# What you have to do
Beginning with the line below that contains "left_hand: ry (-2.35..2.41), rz" and ending with the line that contains "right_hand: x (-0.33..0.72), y", copy every line exactly. Copy nothing else.

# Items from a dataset
BEGIN

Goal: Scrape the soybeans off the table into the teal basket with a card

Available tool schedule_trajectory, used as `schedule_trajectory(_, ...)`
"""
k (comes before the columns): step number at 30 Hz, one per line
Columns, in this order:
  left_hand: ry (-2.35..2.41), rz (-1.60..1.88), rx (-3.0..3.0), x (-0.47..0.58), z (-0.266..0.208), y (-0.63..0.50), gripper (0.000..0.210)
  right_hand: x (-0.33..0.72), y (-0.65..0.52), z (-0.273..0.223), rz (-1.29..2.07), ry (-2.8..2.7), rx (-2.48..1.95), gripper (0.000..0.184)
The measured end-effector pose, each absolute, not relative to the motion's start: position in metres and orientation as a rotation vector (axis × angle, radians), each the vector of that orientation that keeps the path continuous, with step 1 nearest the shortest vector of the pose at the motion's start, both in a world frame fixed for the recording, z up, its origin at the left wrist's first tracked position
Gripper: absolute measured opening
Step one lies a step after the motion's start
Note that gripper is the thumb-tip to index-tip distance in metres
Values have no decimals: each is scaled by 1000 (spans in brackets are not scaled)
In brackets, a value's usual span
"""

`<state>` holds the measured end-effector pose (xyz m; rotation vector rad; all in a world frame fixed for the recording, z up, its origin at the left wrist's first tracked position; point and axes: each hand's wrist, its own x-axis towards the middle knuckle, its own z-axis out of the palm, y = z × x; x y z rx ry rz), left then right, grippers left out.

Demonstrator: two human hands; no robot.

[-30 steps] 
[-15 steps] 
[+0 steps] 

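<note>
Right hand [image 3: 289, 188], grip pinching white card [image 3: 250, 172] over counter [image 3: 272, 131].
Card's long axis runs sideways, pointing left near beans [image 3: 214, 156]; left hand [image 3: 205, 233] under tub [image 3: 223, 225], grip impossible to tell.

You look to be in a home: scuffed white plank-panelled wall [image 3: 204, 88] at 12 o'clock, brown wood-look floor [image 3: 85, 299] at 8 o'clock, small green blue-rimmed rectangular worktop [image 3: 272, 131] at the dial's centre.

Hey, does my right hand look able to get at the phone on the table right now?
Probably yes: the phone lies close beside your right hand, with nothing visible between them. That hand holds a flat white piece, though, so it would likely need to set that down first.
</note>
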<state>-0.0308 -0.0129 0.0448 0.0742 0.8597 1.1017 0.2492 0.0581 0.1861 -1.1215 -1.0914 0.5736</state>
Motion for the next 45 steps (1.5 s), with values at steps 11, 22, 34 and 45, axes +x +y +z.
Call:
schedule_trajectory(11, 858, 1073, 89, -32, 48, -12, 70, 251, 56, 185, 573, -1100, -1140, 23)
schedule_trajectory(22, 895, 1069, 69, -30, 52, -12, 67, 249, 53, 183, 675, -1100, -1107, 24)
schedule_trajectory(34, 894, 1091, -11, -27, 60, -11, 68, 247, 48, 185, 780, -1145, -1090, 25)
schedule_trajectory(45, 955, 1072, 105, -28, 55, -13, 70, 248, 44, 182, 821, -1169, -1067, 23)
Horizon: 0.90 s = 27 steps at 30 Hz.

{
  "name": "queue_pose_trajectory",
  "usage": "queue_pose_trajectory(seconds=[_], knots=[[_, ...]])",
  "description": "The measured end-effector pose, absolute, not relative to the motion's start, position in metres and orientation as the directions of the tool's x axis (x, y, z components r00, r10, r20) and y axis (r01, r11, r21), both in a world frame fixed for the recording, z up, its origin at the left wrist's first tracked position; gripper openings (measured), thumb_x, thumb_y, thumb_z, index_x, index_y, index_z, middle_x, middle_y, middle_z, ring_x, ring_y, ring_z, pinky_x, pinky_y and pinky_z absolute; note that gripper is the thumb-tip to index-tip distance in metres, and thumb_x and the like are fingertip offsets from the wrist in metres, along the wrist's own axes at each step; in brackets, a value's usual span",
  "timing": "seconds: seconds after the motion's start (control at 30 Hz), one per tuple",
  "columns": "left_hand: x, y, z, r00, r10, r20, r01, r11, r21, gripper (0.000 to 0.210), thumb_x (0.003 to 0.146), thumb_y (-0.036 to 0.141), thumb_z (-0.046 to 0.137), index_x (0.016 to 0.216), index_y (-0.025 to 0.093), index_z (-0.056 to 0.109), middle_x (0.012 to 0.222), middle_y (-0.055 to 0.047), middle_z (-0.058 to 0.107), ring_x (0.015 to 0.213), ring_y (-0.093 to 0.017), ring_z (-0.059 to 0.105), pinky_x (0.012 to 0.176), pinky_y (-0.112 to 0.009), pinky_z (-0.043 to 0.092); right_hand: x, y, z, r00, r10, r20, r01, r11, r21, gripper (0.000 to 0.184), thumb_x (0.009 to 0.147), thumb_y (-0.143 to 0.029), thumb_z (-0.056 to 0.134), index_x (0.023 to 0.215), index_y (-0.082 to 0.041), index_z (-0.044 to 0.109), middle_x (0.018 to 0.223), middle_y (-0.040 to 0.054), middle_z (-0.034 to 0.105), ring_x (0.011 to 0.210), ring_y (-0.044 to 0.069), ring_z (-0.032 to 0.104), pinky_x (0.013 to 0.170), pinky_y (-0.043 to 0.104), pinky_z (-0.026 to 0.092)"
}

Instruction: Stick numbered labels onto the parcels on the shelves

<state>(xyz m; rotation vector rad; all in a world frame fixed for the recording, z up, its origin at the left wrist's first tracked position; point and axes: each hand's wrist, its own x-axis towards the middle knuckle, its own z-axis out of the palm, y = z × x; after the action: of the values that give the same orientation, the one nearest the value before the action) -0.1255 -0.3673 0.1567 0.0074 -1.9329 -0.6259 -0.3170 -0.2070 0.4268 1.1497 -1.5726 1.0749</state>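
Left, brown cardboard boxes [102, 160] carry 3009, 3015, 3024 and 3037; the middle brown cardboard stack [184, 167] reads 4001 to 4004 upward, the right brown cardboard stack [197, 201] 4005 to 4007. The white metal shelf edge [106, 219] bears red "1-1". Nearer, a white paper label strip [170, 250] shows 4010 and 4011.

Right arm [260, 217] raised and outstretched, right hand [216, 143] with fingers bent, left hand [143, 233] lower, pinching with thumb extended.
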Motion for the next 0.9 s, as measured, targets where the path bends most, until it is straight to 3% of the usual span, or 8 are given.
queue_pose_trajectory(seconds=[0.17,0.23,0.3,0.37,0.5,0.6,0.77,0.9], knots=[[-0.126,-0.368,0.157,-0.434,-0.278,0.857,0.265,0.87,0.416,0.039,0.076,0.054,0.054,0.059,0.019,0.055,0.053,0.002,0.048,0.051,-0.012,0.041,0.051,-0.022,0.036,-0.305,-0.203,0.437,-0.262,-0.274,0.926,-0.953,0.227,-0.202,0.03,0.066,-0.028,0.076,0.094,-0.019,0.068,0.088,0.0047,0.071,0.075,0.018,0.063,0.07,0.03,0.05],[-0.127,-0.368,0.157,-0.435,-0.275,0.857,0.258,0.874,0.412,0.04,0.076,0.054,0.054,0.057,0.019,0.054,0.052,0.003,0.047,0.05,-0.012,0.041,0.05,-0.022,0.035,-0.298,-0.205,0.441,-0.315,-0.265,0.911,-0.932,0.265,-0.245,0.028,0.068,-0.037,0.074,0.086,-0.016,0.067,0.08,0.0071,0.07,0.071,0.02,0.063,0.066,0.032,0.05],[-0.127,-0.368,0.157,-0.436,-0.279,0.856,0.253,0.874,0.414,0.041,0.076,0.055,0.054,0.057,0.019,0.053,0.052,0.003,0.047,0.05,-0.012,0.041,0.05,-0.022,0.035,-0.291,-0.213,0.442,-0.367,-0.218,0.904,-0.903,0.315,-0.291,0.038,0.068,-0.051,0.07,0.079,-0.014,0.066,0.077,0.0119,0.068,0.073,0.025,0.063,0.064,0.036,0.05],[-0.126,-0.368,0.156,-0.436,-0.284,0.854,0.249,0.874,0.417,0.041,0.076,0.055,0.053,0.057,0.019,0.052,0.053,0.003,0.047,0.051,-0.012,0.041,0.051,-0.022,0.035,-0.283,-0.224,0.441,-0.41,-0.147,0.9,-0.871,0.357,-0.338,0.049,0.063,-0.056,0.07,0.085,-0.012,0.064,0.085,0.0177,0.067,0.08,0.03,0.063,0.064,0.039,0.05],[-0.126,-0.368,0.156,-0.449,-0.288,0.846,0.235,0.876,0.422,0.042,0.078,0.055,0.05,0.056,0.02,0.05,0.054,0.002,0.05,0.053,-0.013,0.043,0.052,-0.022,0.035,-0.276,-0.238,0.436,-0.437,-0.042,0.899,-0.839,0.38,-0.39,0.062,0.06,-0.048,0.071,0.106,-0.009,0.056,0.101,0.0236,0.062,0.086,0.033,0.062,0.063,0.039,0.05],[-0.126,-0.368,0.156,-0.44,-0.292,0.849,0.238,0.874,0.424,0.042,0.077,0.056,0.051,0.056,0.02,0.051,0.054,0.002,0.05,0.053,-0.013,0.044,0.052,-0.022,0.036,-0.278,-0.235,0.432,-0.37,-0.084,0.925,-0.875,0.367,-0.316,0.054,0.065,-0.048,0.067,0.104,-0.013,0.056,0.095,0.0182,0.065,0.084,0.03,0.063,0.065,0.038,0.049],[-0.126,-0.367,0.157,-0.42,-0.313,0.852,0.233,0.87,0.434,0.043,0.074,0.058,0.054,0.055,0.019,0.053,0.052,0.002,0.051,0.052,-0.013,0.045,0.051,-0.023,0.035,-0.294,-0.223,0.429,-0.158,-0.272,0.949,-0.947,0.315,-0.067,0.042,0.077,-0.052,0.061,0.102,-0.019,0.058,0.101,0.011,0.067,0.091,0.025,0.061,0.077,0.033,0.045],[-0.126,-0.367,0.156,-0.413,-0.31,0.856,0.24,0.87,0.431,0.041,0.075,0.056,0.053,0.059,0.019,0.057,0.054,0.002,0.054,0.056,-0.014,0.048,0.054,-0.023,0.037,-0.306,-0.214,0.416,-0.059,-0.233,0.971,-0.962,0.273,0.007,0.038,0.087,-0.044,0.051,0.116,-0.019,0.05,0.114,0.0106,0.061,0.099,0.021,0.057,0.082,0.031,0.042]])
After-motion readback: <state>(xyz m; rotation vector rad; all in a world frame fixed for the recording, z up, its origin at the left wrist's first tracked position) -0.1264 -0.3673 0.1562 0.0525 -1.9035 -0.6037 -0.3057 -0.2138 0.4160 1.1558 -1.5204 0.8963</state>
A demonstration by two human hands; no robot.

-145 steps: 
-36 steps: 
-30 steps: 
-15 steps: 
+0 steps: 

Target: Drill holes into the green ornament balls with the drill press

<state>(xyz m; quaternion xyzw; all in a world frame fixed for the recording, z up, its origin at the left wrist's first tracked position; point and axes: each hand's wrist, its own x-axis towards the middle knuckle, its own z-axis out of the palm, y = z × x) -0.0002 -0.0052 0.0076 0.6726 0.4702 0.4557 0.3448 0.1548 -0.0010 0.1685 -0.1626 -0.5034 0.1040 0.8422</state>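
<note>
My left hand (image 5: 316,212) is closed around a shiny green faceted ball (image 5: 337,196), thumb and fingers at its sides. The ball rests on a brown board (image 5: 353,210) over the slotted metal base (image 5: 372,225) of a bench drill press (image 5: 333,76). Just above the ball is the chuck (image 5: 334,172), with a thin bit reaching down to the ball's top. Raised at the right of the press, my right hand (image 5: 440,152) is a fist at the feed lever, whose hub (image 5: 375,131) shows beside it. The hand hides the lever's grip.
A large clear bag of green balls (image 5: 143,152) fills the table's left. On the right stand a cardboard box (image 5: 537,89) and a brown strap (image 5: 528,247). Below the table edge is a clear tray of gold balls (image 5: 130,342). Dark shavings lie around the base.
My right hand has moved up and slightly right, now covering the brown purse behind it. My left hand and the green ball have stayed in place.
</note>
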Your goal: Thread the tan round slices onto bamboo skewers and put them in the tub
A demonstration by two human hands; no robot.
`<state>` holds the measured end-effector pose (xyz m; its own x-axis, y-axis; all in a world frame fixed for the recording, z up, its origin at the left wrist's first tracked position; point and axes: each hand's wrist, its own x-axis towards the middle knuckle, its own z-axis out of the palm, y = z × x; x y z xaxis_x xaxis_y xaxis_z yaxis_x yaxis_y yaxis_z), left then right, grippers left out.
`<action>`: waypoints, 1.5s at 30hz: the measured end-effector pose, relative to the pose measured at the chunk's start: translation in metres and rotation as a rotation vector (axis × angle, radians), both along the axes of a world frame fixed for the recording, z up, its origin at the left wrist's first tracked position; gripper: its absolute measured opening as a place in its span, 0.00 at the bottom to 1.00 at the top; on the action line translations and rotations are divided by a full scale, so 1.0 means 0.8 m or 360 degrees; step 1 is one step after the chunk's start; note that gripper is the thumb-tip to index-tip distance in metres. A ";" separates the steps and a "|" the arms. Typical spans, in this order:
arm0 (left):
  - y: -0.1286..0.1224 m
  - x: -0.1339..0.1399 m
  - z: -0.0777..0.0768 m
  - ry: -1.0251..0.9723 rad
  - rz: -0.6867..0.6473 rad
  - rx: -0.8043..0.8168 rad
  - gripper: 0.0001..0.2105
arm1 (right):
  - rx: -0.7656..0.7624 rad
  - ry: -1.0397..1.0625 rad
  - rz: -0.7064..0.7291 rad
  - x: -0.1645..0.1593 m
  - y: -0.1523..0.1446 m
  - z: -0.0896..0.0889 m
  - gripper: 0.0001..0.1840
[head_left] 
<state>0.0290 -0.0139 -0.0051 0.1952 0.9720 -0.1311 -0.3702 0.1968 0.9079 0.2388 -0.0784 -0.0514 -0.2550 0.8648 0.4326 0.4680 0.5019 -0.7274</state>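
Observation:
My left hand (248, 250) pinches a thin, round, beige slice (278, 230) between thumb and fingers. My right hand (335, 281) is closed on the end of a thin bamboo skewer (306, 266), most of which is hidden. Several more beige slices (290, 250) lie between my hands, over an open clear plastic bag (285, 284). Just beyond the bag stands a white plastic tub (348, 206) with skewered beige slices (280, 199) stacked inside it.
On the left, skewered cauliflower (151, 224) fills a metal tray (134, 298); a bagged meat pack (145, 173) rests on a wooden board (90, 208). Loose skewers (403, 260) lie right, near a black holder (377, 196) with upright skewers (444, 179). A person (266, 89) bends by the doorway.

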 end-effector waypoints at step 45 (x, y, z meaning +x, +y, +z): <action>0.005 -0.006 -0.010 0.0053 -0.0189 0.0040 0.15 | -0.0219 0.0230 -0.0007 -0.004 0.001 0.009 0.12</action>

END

# Result of the task
  left_hand: ry (-2.35..2.41), rz (-1.60..1.88), rx (-3.0..3.0), x (-0.47..0.58), z (-0.266..0.208), y (-0.63..0.50), gripper (0.000..0.210)
  right_hand: x (-0.33..0.72), y (-0.65..0.52), z (-0.273..0.223), rz (-1.29..2.07), ry (-2.8..2.7), rx (-2.48..1.95), gripper (0.000..0.184)

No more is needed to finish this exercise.